# PROBLEM STATEMENT
Copy the entries exactly, leaving out nothing.

(SOURCE MATERIAL begins)

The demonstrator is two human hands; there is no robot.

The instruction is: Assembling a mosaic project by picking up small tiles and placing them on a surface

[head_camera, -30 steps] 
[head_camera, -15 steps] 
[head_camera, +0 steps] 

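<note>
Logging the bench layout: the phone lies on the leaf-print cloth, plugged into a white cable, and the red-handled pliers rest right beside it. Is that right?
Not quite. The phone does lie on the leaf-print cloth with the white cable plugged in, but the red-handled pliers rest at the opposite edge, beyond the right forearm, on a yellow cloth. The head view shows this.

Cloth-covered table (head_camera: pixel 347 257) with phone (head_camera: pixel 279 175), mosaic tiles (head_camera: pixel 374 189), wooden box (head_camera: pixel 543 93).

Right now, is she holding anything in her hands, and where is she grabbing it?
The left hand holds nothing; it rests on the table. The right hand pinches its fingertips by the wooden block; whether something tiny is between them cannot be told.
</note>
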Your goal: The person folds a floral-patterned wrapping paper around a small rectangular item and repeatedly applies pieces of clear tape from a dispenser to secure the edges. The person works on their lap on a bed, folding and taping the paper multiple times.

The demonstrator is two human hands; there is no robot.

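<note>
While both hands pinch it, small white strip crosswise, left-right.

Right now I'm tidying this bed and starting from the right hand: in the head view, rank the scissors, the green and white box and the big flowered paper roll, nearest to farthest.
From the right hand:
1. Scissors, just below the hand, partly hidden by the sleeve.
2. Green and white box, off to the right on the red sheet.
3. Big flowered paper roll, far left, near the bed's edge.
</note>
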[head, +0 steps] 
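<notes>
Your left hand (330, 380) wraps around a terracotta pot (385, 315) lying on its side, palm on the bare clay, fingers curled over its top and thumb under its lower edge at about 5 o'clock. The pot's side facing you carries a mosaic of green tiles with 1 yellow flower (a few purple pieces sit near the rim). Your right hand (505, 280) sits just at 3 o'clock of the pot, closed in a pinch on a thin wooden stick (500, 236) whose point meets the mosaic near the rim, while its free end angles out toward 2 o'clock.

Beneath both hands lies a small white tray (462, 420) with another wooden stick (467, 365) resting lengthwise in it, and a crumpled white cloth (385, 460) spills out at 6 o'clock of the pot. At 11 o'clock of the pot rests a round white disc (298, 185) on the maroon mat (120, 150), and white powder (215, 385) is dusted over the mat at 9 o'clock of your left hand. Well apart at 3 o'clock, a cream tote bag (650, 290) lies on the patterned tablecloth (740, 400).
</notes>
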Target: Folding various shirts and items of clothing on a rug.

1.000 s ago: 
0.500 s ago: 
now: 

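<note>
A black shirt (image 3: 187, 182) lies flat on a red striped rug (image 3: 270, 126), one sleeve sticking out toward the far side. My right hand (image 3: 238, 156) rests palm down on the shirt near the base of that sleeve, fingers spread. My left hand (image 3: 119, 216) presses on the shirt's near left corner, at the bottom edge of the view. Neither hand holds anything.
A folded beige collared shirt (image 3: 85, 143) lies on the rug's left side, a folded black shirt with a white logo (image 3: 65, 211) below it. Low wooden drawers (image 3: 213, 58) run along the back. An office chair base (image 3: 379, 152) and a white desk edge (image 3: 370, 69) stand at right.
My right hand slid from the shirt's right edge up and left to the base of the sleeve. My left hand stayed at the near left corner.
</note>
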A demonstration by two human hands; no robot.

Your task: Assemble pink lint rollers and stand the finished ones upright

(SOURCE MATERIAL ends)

# RESPONSE AREA
The demonstrator is two human hands; there is no robot.

The instruction is: Assembling a mosaic project by picking up small tiles and placing them on a surface

[head_camera, -30 steps] 
[head_camera, -15 steps] 
[head_camera, +0 steps] 

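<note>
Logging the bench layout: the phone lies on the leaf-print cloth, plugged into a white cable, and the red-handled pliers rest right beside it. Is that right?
Not quite. The phone does lie on the leaf-print cloth with the white cable plugged in, but the red-handled pliers rest at the opposite edge, beyond the right forearm, on a yellow cloth. The head view shows this.

Cloth-covered table (head_camera: pixel 347 257) with phone (head_camera: pixel 279 175), mosaic tiles (head_camera: pixel 374 189), wooden box (head_camera: pixel 543 93).

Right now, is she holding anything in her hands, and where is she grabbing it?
The left hand holds nothing; it rests on the table. The right hand pinches its fingertips by the wooden block; whether something tiny is between them cannot be told.
</note>
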Your goal: The person folds a floral-patterned wrapping paper around a small rectangular item and repeatedly applies pieces of clear tape from a dispenser to secure the edges. The person works on their lap on a bed, folding and taping the paper multiple times.

The demonstrator is two human hands; there is no robot.

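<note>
While both hands pinch it, small white strip crosswise, left-right.

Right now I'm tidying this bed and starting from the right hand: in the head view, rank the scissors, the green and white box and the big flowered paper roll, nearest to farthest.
From the right hand:
1. Scissors, just below the hand, partly hidden by the sleeve.
2. Green and white box, off to the right on the red sheet.
3. Big flowered paper roll, far left, near the bed's edge.
</note>
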[head, +0 steps] 
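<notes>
Your left hand (330, 380) wraps around a terracotta pot (385, 315) lying on its side, palm on the bare clay, fingers curled over its top and thumb under its lower edge at about 5 o'clock. The pot's side facing you carries a mosaic of green tiles with 1 yellow flower (a few purple pieces sit near the rim). Your right hand (505, 280) sits just at 3 o'clock of the pot, closed in a pinch on a thin wooden stick (500, 236) whose point meets the mosaic near the rim, while its free end angles out toward 2 o'clock.

Beneath both hands lies a small white tray (462, 420) with another wooden stick (467, 365) resting lengthwise in it, and a crumpled white cloth (385, 460) spills out at 6 o'clock of the pot. At 11 o'clock of the pot rests a round white disc (298, 185) on the maroon mat (120, 150), and white powder (215, 385) is dusted over the mat at 9 o'clock of your left hand. Well apart at 3 o'clock, a cream tote bag (650, 290) lies on the patterned tablecloth (740, 400).
</notes>
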Target: Folding various shirts and items of clothing on a rug.

1.000 s ago: 
0.500 s ago: 
now: 

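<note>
A black shirt (image 3: 187, 182) lies flat on a red striped rug (image 3: 270, 126), one sleeve sticking out toward the far side. My right hand (image 3: 238, 156) rests palm down on the shirt near the base of that sleeve, fingers spread. My left hand (image 3: 119, 216) presses on the shirt's near left corner, at the bottom edge of the view. Neither hand holds anything.
A folded beige collared shirt (image 3: 85, 143) lies on the rug's left side, a folded black shirt with a white logo (image 3: 65, 211) below it. Low wooden drawers (image 3: 213, 58) run along the back. An office chair base (image 3: 379, 152) and a white desk edge (image 3: 370, 69) stand at right.
My right hand slid from the shirt's right edge up and left to the base of the sleeve. My left hand stayed at the near left corner.
</note>
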A demonstration by two human hands; no robot.

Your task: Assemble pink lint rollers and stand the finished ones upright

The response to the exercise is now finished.